WHAT NEEDS TO BE DONE:
Could you restate the whole listing below word for word, minus the pictures?

---+---

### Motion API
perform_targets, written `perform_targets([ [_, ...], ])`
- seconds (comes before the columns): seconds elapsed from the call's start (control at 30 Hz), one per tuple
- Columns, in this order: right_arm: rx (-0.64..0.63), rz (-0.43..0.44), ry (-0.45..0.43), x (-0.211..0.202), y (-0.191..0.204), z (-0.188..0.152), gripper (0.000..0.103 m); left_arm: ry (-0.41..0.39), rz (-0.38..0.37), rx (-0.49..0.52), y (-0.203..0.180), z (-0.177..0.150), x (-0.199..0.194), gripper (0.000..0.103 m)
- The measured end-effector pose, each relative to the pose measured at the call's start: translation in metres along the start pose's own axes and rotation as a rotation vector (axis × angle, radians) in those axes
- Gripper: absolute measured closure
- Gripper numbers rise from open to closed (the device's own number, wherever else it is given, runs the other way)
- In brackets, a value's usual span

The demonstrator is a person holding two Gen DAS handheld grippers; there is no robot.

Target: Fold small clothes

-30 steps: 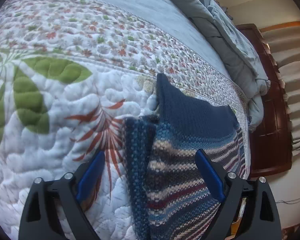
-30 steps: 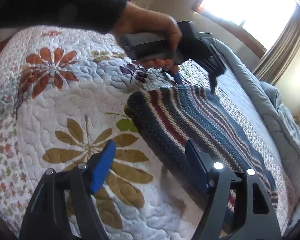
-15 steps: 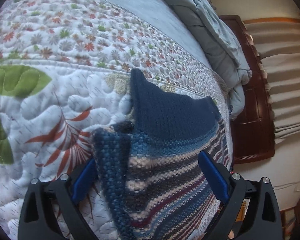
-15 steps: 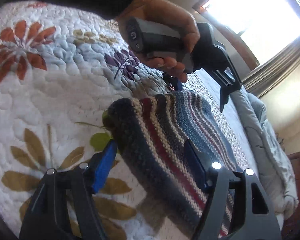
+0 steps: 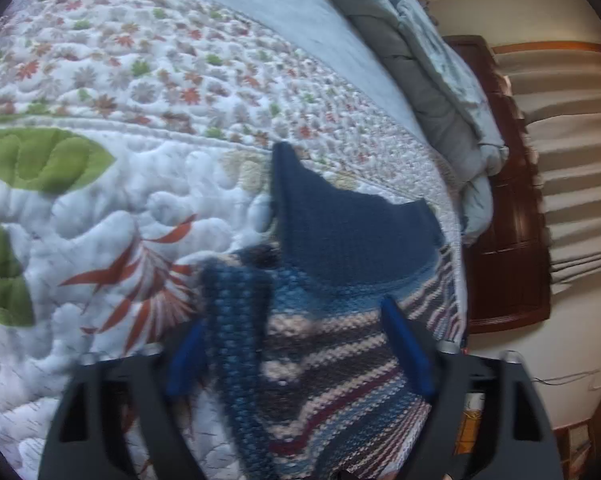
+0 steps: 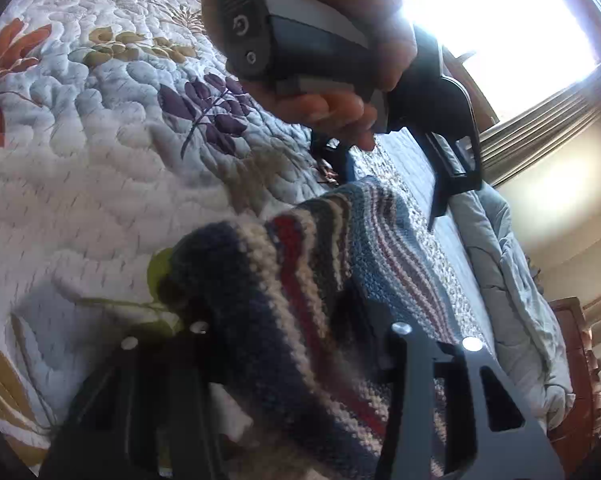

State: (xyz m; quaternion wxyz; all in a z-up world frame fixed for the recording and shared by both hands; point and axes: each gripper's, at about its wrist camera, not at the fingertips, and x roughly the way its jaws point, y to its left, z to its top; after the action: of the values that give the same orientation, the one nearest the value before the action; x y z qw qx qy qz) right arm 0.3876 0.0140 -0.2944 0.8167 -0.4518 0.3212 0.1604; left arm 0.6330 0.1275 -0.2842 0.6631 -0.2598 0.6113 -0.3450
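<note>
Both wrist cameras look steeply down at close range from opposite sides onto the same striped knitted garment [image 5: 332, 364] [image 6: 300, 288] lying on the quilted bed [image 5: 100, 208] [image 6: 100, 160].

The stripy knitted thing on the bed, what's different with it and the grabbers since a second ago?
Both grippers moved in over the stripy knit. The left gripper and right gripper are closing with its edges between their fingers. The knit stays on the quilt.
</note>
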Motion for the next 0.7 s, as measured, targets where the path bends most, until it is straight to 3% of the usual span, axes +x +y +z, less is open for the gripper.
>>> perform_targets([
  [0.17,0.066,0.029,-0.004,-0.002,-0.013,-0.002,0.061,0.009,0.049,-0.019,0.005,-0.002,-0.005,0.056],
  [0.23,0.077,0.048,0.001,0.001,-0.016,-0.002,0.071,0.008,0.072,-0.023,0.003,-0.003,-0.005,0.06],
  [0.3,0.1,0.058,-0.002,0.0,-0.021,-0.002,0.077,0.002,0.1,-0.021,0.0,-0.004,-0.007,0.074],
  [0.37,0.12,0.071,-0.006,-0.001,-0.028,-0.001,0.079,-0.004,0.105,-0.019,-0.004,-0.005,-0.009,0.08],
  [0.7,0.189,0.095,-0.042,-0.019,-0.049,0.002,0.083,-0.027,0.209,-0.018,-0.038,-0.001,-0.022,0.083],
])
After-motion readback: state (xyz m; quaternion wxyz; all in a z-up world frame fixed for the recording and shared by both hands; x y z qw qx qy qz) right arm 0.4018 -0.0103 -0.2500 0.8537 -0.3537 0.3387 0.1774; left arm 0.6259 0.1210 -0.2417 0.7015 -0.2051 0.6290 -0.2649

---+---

WRITTEN SOLUTION:
### Motion API
perform_targets, written `perform_targets([ [_, ...], ])`
- seconds (comes before the columns): seconds elapsed from the call's start (control at 30 Hz), one per tuple
- Columns, in this order: right_arm: rx (-0.64..0.63), rz (-0.43..0.44), ry (-0.45..0.43), x (-0.211..0.202), y (-0.191..0.204), z (-0.188..0.152), gripper (0.000..0.103 m); left_arm: ry (-0.41..0.39), rz (-0.38..0.37), rx (-0.49..0.52), y (-0.203..0.180), z (-0.177..0.150), x (-0.199..0.194), gripper (0.000..0.103 m)
- The measured end-effector pose, each relative to the pose measured at the call's start: translation in metres along the start pose's own axes and rotation as a rotation vector (axis × angle, radians) in those axes
- Gripper: absolute measured closure
- Gripper numbers rise from open to closed (the device's own number, wherever else it is given, runs the other way)
- In brackets, a value's usual span

The demonstrator is a person holding two Gen DAS handheld grippers; there is no robot.

Target: Fold small clothes

-30 steps: 
-30 steps: 
-15 steps: 
-15 steps: 
+0 steps: 
+0 steps: 

State: (xyz m; quaternion wxyz; all in a z-up world frame fixed for the recording and shared by both hands; point and axes: each gripper's, at about its wrist camera, not at the fingertips, and x roughly the way its jaws point, y to its left, z to its top; after the action: of the values that give the same orientation, the one nearest the value before the action; x y z qw qx qy qz) right arm 0.3876 0.0140 -0.2944 0.8167 -0.4518 0.3212 0.1604; left arm 0.6330 0.1275 -0.2842 0.6631 -0.2598 0.6113 -0.3450
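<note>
Both wrist cameras look steeply down at close range from opposite sides onto the same striped knitted garment [image 5: 332, 364] [image 6: 300, 288] lying on the quilted bed [image 5: 100, 208] [image 6: 100, 160].

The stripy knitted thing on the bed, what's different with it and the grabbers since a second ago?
Both grippers moved in over the stripy knit. The left gripper and right gripper are closing with its edges between their fingers. The knit stays on the quilt.
</note>
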Motion for the next 0.7 s, as measured, targets where the path bends most, until it is straight to 3% of the usual span, axes +x +y +z, less is open for the gripper.
>>> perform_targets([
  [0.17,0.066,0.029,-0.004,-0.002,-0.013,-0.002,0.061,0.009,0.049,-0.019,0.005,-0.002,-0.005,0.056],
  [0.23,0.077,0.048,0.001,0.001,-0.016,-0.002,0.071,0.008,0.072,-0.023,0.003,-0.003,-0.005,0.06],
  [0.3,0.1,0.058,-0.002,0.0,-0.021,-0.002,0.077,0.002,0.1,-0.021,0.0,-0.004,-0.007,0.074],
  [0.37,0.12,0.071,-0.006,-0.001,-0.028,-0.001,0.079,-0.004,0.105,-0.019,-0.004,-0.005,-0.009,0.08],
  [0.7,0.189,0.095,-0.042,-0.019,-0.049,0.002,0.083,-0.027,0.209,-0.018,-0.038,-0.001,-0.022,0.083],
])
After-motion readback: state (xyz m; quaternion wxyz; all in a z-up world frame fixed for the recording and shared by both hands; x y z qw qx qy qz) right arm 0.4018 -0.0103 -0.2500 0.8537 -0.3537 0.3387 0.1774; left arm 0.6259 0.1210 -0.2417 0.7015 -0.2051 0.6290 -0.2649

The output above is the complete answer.